– И какую? – оживился Оноприенко.

– Опелек! Состояние, скажу, отличное!

– А жигуль?

– Сыну отдал, пусть добивает! Так что не отметить такое событие со старым другом – большой грех. Кстати, сколько мы отбарабанили в этой шараге? Двадцать? Двадцать один?

– В августе будет ровно двадцать два.

– Золотое очко! Выпьем за него, я имею в виду «золотое» и мой опелек! – с пафосом произнес Усатый и двинул стаканом по стакану Оноприенко.

Их звон, усиленный аппаратурой, протяжным эхом отозвался в кабинете Саликова. Он сам, а вместе с ним Гольцев и Кочубей наблюдали за тем, как Оноприенко и его приятель крупными ломтями ломали хлеб и аппетитно жевали колбасу. Бедняга Саликов, с утра не державший во рту маковой росинки, заелозил на стуле, а его пустой желудок требовательно и громко напомнил о себе. Роман стеснялся при начальнике заглянуть в стол, где лежали банки консерв, пачки галет, сахар и кофе.

Первым не выдержал Кочубей и с сарказмом заметил:

– Рома, а они лучше тебя подготовились.

Саликов бросил вопросительный взгляд на Гольцева. Тот повел носом и, тяжело вздохнув, с грустью сказал:

– Водки просить у них не будем, а вот червячка заморить не помешало бы.

– Один момент, Виктор Александрович, – оживился Саликов и принялся выкладывать из тумбочки свои припасы.

– Виктор Александрович, тут кое-чего не хватает. Может исправить, здесь рядом? – предложил Кочубей.

– Это уже перебор, Коля, – умерил его пыл Гольцев и, зацепив вилкой шпротину, отправил в рот.

Этот «пир желудков» в кабинете Саликова продолжался недолго. Усатый запустил руку в портфель и выставил на стол вторую бутылку водки с новой закуской.

– Володя, аккуратнее! Тут секретные документы! – возглас Оноприенко заставил контрразведчиков забыть о позднем ужине и прильнуть к экрану монитора.

На нем отчетливо проступили два крепких, как армейская табуретка, зада. Оноприенко и Усатый ползали по полу и собирали документы.

– Дифференциалы? Интегралы? Тангенсы и котангенсы? – бубнил Усатый и укорял Оноприенко: – Эх, Вася, когда ты кончишь научной мутью забивать свою умную голову?

– Вот защищу докторскую и все! – заявил Оноприенко.

– Докторская? А на кой хрен она тебе перед дембелем?

– Под нее мне место завкафедрой в МАИ обещали.

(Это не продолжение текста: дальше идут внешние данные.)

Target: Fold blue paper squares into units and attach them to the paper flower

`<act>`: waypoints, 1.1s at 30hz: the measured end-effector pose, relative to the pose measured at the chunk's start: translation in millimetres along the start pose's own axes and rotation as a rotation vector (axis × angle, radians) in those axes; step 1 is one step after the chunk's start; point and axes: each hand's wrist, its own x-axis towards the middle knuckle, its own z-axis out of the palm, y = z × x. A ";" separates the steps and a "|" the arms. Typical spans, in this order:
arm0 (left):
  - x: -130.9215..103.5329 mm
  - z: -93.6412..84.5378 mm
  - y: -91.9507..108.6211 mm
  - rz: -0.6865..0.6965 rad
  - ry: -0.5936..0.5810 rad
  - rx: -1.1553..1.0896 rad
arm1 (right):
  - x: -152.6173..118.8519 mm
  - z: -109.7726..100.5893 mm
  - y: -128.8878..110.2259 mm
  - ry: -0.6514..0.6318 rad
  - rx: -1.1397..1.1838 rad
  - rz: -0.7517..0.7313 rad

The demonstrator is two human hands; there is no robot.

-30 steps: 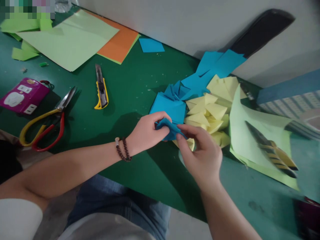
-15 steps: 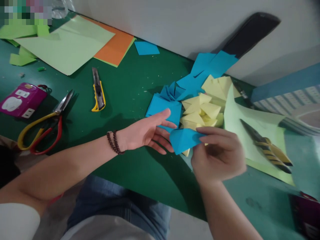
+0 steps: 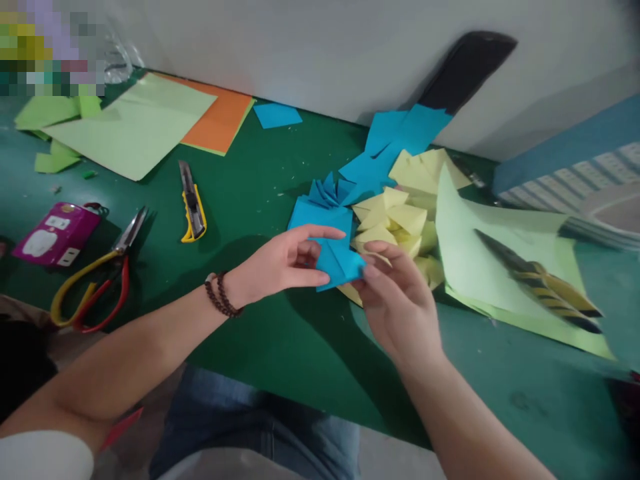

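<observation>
A small folded piece of blue paper [image 3: 340,261] is held above the table between my two hands. My left hand [image 3: 285,260], wearing a dark bead bracelet [image 3: 220,295], pinches its left edge with the thumb in front. On the paper's right corner, the thumb and fingers of my right hand [image 3: 400,307] are closed. Just behind lie blue paper sheets [image 3: 320,215], with a fanned blue folded piece [image 3: 330,192] on top. Beside them sits a heap of pale yellow folded papers [image 3: 395,217].
A yellow utility knife [image 3: 193,203], red-and-yellow-handled scissors [image 3: 107,283] and a purple box [image 3: 59,233] lie left. Green sheet [image 3: 133,123] and orange sheet [image 3: 220,120] are behind. Black-and-yellow scissors [image 3: 537,280] rest on pale green paper [image 3: 480,233] at right. A wall closes the back.
My left hand has turned and closed on the left edge of the blue paper, where before it was spread beside it. The paper has shifted slightly left and been turned.
</observation>
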 end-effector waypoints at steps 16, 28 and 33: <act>0.4 1.5 -4.1 -0.058 0.083 -0.111 | 0.5 3.2 3.8 -0.117 0.246 0.028; -1.9 0.2 -4.8 -0.031 0.120 -0.098 | 6.6 1.7 4.8 -0.128 0.361 0.061; -1.3 -1.2 -6.2 -0.006 0.084 -0.147 | 9.5 0.1 4.3 -0.173 0.463 0.174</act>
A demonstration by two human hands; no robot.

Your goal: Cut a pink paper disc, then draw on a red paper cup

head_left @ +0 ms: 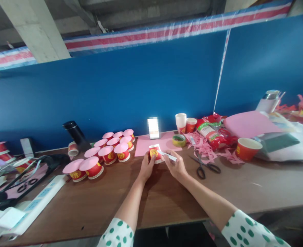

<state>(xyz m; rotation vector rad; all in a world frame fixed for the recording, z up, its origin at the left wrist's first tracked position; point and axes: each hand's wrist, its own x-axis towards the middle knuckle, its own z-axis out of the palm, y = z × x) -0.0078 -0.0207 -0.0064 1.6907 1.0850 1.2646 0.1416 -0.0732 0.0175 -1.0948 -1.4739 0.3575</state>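
Note:
My left hand [147, 166] is closed around a small red paper cup [155, 154] with a yellow print, held just above the brown table. In my right hand [176, 166] is a white pen-like stick [169, 156], its tip at the cup's right side. Behind the cup, a pink sheet [142, 145] lies on the table. To the left stand several red cups [109, 156] topped with pink paper discs. Black-handled scissors [201, 168] lie to the right of my right hand.
A roll of tape [179, 140], stacked cups [181, 121], pink paper shreds [204, 147] and red packets [214, 133] stand behind and right. An upright red cup [247, 149] is farther right. At left are a black bottle [75, 133] and a power strip [38, 206].

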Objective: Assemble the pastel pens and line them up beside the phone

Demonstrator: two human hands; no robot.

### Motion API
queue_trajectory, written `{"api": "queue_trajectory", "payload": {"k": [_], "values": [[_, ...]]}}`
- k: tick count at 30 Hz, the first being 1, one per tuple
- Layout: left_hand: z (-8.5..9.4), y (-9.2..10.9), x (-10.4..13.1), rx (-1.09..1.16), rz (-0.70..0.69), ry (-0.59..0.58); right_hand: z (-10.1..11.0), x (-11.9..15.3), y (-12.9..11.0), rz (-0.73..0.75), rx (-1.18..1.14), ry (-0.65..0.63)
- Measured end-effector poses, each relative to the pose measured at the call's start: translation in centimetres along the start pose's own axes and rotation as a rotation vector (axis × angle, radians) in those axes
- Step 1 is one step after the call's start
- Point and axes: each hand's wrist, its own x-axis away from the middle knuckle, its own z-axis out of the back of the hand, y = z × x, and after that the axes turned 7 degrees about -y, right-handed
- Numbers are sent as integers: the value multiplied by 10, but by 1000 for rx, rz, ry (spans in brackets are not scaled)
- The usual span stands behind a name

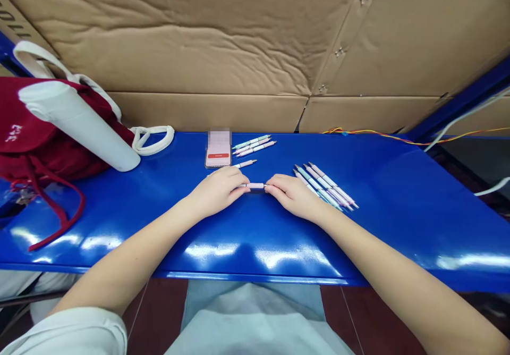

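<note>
A pale pink pen (255, 186) lies level between my hands, just above the blue table (247, 227). My left hand (221, 189) pinches its left end, and my right hand (290, 193) pinches the metal tip at its right end. Behind my left hand is a single white pen (245, 163), partly hidden by it. Three pastel pens (254, 145) lie side by side farther back. To the right of my right hand, several pastel pens (329, 185) rest in a slanted row, their lower left part hidden behind my wrist.
A phone (218, 150) lies near the table's back edge. At the left are a dark red bag (24, 110), a white cylinder (83, 126) leaning on it and white straps (153, 140). Cardboard (207, 62) stands behind the table; thin wires (374, 132) run along the back right.
</note>
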Motion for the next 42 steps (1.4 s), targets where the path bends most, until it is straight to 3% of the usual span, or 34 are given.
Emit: {"api": "queue_trajectory", "payload": {"k": [5,11,19,28,34,42], "values": [[-1,-1,0,-13,-35,-26,1,1,3,21,9,-77],[-2,-3,0,14,-40,3,0,1,-1,-57,-51,37],[-4,-1,0,-4,-50,-3,-5,-1,-3,-105,-37,-7],[-3,-2,0,4,-57,-10,0,1,1,37,-23,-68],[-2,-1,0,-11,-53,-6,-3,2,0,-30,-89,74],[-1,-2,0,-40,-62,31,-2,2,-1,36,-90,101]]}}
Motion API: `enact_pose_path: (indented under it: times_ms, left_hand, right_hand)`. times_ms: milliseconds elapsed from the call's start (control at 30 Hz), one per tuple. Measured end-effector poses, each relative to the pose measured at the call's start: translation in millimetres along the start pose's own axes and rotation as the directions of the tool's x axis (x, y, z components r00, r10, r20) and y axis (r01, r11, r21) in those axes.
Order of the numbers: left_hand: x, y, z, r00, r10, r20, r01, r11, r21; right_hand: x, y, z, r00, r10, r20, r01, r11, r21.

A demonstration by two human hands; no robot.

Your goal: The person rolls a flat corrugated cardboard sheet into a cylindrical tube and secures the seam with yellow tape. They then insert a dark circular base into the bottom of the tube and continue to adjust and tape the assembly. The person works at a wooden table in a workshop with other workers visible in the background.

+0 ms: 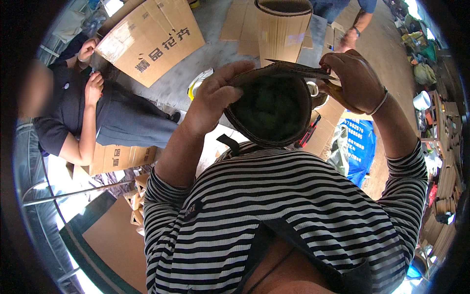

– И сколько будешь получать?

– Пятнадцать, плюс пенсия пять двести.

– Вася, о чем ты говоришь? Твоя голова миллионы стоит!

– Какие миллионы, Вова? Наш поезд давно ушел.

– Не скажи!

Оноприенко пожал плечами и с горечью произнес:

– Но ты же не хуже меня знаешь, после сорока ни голова, ни мы сами никому не нужны?

– Ерунду ты порешь, Вася! Вот взять твоего Гаврилова.

– А что Гаврилов? Нормальный мужик!

– Я не о том. На должности пятый год «лежит» и даже плавниками не шевелит, зато на стороне такие бабки зашибает, что нам и не снились.

– Я не Гаврилов, – буркнул Оноприенко.

– А зря! Так умным дураком и помрешь! За твои мозги и знания на Западе в приличной фирме бешеные бабки заплатили бы.

– Володя, ты что несешь? Я что, сволочь? Нет, я секретами не торгую! – возмутился Оноприенко.

– Да я пошутил, Вася! – тут же отыграл обратно Усатый и предложил: – Давай еще по одной накатим.

Водка весело забулькала и полилась в стаканы. Из кабинета Саликова уныло наблюдали за тем, что происходило в лаборатории – шпионажем там и не пахло. Гольцев погрустнел, устало откинулся на спинку стула и попросил:

– Роман Николаевич, убавь звук.

– Дальше ничего интересного уже не будет! – заключил Кочубей.

– С Оноприенко все ясно – не Гастролер! – подвел итог Гольцев.

– Виктор Александрович, а может, еще проклюнется? – не терял надежды Саликов.

– Рома, после второй бутылки от этого затюканного жизнью доктора путного ничего не услышишь, – скептически отнесся к его предложению Кочубей.